The problem
Would you write out, word for word, each line of the records below from the top through the one holding "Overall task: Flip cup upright"?

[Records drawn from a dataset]
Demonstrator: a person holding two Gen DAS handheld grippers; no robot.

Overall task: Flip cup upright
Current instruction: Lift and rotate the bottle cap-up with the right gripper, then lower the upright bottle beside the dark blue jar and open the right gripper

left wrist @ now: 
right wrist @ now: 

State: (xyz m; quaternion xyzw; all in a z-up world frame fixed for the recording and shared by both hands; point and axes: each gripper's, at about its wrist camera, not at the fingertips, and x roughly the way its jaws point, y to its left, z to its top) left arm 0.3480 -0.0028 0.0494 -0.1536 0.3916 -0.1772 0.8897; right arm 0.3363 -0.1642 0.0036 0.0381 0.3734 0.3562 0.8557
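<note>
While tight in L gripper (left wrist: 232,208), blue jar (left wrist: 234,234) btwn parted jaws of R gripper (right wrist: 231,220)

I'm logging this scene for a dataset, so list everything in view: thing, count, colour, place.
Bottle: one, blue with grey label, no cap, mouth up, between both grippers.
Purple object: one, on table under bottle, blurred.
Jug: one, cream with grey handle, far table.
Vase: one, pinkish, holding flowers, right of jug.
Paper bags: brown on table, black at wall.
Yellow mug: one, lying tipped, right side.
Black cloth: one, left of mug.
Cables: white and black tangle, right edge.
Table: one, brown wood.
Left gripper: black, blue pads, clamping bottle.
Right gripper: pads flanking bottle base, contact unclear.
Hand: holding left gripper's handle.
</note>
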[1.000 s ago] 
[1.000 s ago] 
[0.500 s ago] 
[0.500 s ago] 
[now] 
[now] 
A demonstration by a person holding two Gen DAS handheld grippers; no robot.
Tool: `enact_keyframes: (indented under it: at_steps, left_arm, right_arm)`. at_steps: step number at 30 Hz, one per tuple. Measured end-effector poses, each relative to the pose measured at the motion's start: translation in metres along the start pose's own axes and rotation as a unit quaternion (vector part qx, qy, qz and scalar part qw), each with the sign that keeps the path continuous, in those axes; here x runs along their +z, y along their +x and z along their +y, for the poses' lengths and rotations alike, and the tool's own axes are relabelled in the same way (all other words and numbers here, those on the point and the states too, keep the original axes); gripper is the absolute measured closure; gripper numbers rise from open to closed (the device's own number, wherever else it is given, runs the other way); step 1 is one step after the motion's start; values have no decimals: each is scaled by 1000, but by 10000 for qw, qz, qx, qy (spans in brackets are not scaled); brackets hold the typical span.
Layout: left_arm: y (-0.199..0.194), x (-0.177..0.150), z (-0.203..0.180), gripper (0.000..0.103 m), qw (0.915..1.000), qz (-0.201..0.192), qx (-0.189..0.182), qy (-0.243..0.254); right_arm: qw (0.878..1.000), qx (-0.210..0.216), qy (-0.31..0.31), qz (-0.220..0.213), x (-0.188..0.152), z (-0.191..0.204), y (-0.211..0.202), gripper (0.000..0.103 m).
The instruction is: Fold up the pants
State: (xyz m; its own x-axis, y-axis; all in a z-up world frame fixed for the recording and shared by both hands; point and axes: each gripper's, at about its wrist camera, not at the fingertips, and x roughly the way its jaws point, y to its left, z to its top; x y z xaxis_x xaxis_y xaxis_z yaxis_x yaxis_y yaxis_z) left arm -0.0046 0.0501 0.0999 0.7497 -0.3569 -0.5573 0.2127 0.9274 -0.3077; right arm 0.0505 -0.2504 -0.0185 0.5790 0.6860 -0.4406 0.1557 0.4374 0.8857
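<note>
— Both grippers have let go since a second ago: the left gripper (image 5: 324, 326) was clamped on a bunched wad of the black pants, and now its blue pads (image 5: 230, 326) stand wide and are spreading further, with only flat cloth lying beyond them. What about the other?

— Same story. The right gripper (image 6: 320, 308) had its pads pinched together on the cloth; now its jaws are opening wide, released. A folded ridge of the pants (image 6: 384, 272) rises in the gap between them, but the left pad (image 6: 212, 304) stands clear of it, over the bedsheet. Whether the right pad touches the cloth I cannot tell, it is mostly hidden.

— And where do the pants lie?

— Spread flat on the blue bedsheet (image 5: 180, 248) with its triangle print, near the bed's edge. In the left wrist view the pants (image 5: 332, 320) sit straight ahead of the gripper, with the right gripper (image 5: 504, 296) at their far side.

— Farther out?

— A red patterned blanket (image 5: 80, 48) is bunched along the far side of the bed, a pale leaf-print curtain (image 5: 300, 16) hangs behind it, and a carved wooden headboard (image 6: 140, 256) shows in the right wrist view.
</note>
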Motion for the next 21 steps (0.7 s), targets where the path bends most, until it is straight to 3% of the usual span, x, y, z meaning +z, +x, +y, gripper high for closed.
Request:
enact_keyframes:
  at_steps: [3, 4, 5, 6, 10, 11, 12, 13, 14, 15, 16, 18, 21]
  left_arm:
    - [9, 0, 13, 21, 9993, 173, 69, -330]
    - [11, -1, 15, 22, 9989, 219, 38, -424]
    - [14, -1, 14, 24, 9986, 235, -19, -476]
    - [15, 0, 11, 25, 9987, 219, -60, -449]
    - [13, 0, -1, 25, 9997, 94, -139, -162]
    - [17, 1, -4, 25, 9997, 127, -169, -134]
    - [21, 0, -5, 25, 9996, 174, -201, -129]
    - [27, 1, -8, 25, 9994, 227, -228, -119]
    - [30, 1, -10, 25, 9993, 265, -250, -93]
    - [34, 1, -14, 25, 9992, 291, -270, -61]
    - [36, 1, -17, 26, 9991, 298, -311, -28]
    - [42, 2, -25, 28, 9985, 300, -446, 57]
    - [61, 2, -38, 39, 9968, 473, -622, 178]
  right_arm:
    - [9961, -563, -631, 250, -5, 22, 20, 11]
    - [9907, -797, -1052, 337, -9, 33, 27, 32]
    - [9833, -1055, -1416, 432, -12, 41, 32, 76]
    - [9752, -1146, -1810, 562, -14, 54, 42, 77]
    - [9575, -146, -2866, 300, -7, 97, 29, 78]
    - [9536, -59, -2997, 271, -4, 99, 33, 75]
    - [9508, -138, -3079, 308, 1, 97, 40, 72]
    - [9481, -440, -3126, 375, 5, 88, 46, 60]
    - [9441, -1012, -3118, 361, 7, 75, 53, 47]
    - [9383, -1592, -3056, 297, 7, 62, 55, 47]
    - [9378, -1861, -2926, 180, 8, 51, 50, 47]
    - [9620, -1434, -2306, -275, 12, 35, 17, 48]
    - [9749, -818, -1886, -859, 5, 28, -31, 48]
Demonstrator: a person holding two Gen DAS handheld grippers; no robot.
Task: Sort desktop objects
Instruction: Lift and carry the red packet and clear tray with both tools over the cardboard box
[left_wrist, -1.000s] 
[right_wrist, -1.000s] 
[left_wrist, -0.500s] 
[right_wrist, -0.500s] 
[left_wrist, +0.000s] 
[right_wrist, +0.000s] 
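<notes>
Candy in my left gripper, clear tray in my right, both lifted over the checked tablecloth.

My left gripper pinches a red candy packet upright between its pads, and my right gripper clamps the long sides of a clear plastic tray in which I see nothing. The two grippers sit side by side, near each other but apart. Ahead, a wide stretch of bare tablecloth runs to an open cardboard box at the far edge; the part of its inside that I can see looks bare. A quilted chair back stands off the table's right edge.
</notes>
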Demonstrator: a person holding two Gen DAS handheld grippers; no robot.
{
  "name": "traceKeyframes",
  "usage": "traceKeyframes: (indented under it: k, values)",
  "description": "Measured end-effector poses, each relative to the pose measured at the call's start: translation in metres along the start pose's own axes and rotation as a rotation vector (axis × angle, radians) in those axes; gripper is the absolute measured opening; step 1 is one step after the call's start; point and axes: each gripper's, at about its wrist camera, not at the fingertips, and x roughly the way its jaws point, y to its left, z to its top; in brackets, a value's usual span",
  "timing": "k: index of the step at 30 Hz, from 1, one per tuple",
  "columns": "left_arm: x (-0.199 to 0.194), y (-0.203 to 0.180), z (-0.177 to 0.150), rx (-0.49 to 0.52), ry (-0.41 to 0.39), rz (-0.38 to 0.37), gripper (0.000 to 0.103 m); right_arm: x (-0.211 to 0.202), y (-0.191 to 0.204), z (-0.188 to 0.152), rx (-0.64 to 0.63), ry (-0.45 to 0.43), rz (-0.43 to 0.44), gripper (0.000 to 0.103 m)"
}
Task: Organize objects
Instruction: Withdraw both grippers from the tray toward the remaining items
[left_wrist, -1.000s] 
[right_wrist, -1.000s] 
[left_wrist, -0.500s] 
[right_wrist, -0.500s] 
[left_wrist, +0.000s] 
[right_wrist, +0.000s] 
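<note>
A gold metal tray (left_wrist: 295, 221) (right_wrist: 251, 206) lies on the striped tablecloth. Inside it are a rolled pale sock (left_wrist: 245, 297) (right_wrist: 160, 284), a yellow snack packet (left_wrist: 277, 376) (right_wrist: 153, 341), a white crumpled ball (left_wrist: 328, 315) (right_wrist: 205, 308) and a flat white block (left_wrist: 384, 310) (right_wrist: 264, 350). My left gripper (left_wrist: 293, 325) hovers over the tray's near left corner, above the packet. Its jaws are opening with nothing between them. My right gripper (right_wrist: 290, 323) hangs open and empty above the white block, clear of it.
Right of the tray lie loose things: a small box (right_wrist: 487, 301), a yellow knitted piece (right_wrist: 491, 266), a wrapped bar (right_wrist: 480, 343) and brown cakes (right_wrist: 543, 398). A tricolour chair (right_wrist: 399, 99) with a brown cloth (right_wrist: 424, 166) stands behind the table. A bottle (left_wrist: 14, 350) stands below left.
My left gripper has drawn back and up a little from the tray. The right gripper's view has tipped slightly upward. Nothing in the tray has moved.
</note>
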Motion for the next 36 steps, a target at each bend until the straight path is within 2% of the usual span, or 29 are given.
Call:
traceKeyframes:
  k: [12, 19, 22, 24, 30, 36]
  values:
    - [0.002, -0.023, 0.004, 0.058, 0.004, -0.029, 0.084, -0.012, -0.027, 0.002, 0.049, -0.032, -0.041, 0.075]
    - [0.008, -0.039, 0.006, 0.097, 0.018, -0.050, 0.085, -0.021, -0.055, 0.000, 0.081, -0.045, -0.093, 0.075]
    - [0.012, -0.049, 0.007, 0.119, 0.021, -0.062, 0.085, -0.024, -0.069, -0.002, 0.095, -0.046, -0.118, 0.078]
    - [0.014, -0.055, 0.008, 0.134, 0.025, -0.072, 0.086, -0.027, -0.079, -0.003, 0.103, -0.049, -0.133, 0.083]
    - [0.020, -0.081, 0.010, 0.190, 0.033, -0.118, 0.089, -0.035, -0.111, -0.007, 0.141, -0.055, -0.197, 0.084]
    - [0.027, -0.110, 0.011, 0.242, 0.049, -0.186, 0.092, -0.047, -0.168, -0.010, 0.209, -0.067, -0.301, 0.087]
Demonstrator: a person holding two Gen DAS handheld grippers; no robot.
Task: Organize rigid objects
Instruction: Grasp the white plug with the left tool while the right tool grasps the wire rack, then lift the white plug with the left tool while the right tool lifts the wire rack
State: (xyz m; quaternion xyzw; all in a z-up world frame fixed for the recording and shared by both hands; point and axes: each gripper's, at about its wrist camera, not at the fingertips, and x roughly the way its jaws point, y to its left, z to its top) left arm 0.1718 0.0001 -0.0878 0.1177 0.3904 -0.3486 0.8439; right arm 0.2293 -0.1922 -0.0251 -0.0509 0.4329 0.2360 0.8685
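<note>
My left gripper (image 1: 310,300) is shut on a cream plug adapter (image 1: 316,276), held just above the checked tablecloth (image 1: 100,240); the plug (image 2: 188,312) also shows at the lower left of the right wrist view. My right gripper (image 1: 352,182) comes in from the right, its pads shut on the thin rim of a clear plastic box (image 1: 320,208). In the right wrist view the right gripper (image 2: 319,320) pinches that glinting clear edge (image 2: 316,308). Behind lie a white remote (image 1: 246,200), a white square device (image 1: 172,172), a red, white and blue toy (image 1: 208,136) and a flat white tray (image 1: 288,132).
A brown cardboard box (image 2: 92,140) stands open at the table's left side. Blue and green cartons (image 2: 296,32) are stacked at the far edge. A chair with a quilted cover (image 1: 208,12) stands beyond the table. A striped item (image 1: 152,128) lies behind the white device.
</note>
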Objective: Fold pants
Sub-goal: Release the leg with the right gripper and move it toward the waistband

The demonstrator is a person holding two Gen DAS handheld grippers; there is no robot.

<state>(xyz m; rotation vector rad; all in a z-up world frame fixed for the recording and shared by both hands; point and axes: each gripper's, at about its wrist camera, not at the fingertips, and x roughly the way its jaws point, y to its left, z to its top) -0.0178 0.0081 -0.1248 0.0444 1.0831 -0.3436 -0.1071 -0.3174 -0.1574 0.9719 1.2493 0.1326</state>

Task response
Demonstrator: a person holding two Gen DAS handheld grippers; no robot.

Overall task: Flip cup upright

The response is now complete.